= TASK BRIEF =
Among the lines of the data, copy those that hold "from".

COLLECTED DATA: Begin

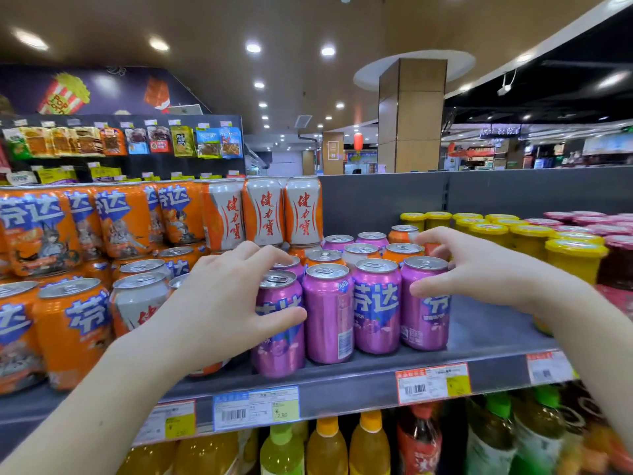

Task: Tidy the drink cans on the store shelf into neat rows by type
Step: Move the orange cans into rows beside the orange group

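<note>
Shelf: grey metal shelf, spanning your view, with a bare stretch of deck to the right of the purple row.
Orange stock: orange aluminium drink cans with blue lettering, stacked two tiers high and filling the left end of the shelf.
Lower level: plastic bottles of yellow and green drink, under the shelf (only caps and shoulders show).
Jars: yellow-lidded jars at the right end of the shelf, and pink-lidded jars just beside them, farther right.
White stock: white-and-orange cans with red script, three upright on the upper tier, next to the orange stock and against the back panel.
Purple row: purple metallic drink cans, four upright at the front edge, side by side.
Mixed group: loose cans behind the row, with purple, orange and white sides among them (mostly tops visible).
Left hand: your left hand grips the leftmost purple can, with the thumb across its front and the fingers curled round its upper part.
Right hand: your right hand holds the rightmost purple can, with the thumb pressed on its front and the fingers curled over its far rim.
Labels: paper price labels, clipped along the shelf's front edge.
</note>
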`<state>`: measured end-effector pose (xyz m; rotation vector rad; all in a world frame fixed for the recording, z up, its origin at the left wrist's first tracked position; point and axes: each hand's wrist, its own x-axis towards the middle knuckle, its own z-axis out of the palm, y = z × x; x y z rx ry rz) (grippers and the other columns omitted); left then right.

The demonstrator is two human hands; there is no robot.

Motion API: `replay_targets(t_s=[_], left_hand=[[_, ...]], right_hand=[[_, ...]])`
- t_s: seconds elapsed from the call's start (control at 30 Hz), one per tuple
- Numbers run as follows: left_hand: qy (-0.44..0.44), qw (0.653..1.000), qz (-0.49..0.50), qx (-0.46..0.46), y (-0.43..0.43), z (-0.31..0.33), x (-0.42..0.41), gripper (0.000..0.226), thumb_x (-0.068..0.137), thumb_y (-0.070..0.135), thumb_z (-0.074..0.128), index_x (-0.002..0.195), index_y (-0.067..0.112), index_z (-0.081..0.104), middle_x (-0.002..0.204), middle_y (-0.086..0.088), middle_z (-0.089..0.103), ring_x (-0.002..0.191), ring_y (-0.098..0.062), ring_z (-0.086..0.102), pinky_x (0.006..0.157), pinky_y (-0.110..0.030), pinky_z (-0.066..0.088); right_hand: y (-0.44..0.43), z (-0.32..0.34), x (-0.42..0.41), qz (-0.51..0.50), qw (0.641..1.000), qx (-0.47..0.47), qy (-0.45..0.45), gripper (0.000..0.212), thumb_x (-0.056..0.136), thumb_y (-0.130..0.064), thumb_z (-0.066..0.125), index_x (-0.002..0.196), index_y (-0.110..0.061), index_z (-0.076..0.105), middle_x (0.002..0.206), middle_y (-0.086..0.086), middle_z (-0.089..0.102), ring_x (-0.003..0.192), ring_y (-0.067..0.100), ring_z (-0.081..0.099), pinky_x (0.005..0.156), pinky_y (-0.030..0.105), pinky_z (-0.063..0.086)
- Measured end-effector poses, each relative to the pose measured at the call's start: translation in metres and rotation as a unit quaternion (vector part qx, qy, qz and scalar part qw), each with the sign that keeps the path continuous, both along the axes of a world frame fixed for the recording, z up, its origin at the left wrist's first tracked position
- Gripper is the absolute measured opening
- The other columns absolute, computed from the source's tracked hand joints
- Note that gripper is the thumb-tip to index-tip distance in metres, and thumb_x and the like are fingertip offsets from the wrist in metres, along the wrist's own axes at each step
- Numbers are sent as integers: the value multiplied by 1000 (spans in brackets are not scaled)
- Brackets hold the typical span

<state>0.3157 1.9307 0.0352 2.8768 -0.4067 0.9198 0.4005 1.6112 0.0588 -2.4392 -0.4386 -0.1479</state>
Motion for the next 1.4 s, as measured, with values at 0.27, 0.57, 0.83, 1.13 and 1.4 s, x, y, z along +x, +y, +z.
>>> replay_targets(t_s=[0.27, 0.57, 0.83, 1.13, 1.4], left_hand=[[8, 999, 36, 21, 1, -7, -3, 82, 64, 91, 39, 134, 49, 43, 121, 21, 60, 111, -7, 59, 97, -39, 43], [-6, 999, 39, -22, -3, -12, -4, 79, 65, 91, 43, 128, 45, 52, 117, 19, 64, 103, -6, 61, 94, -42, 48], [-18, 998, 43, -51, -10, -16, -5, 81, 67, 89, 46, 130, 39, 57, 117, 17, 67, 101, -5, 64, 90, -43, 54], [-50, 996, 71, -17, -11, -20, -7, 72, 70, 89, 49, 124, 42, 56, 114, 18, 65, 104, -9, 62, 95, -40, 42], [-26, 999, 40, -23, 5, -15, -14, 78, 68, 91, 48, 133, 47, 50, 124, 17, 58, 115, -10, 52, 100, -36, 36]], right_hand=[[-5, -40, 1, 2, 990, 143, -5, 60, 67, -35, 92, 116, -32, 57, 105, -15, 72, 90, 0, 71, 75, 25, 58], [-10, -52, 16, -33, 990, 119, -68, 71, 63, -50, 90, 122, -34, 54, 113, -11, 68, 98, 8, 67, 79, 36, 61], [-19, -51, 17, -74, 986, 117, -89, 74, 68, -45, 89, 130, -27, 54, 113, -5, 67, 92, 9, 64, 62, 21, 48], [-25, -49, 13, -83, 987, 108, -86, 76, 69, -45, 88, 133, -26, 52, 108, -8, 63, 90, 8, 63, 59, 21, 49], [-13, -57, -9, -159, 963, 105, -193, 94, 71, -40, 88, 148, -18, 40, 139, 9, 53, 121, 26, 55, 94, 42, 48]])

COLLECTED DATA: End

= REPLY TO THE TASK =
- t_s: seconds elapsed from the call's start (control at 30 Hz), one per tuple
- The other columns absolute, computed from the source's tracked hand joints
- Note that gripper is the thumb-tip to index-tip distance in metres, and thumb_x and the like are fingertip offsets from the wrist in metres, along the wrist's own axes at each step

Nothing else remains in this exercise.